Role of Pin1 in the progression of compartment-specific NF-M/H phosphorylation. Top, In normal neurons, the NF phosphorylation is selective in the axonal compartment in normal neurons. After NF protein synthesis, higher activity of PP2A in cell bodies inhibits the NF tail domain phosphorylation. Although Pin1 is localized in cell bodies, it cannot act on the non-S/T-P phosphorylated proteins. During assembly of NF in axonal hillock region, NFs are transported by slow axonal transport. In the axonal compartment, the axonal–glial interaction activates the Ser/Thr kinases and phosphorylates some of pSer/Thr-Pro residues. The phosphorylation of these residues renders the phospho-Ser/Thr-Pro to remain in cis configuration and blocks additional phosphorylation. However, Pin1 induces cis-trans isomerization, increases the accessibility of the Ser/Thr kinases, and stabilizes the NF phosphorylation.

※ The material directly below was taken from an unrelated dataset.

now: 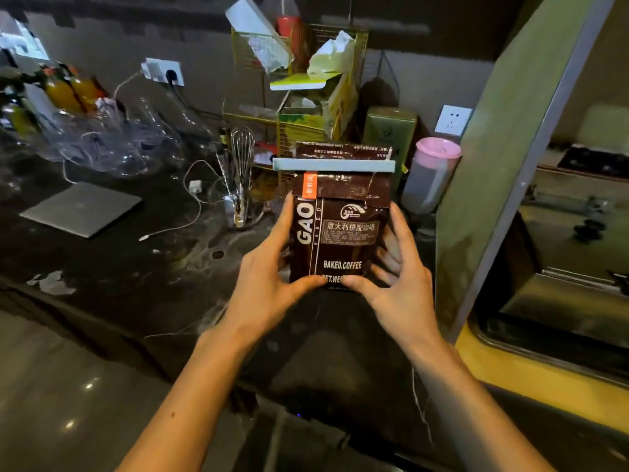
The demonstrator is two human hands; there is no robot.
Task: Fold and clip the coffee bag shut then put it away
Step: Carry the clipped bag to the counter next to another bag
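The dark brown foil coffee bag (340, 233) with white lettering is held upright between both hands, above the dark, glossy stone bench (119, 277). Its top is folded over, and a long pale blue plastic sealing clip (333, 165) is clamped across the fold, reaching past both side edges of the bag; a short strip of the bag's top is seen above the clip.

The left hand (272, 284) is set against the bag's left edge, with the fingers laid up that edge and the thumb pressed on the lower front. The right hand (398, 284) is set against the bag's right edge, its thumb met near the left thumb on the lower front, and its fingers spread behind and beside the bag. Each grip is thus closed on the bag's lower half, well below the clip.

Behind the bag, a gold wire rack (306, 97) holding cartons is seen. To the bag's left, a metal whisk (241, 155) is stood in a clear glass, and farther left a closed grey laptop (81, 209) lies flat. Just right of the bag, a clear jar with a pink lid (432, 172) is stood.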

Because of the high PP2A activity, there is no NF phosphorylation in the cell bodies. Bottom, Inhibition of PP2A activity leads to aberrant perikaryal hyperphosphorylation of NF proteins in cell bodies. Pin1 stabilizes the NF phosphorylation in the cell bodies, phospho-NF proteins are accumulated in the cell bodies and proximal axons, and NF transport is impaired. This is consistent with the observation that PP2A activity is reduced in AD brain and ALS spinal cord with higher accumulations of phospho-NF in the perikarya.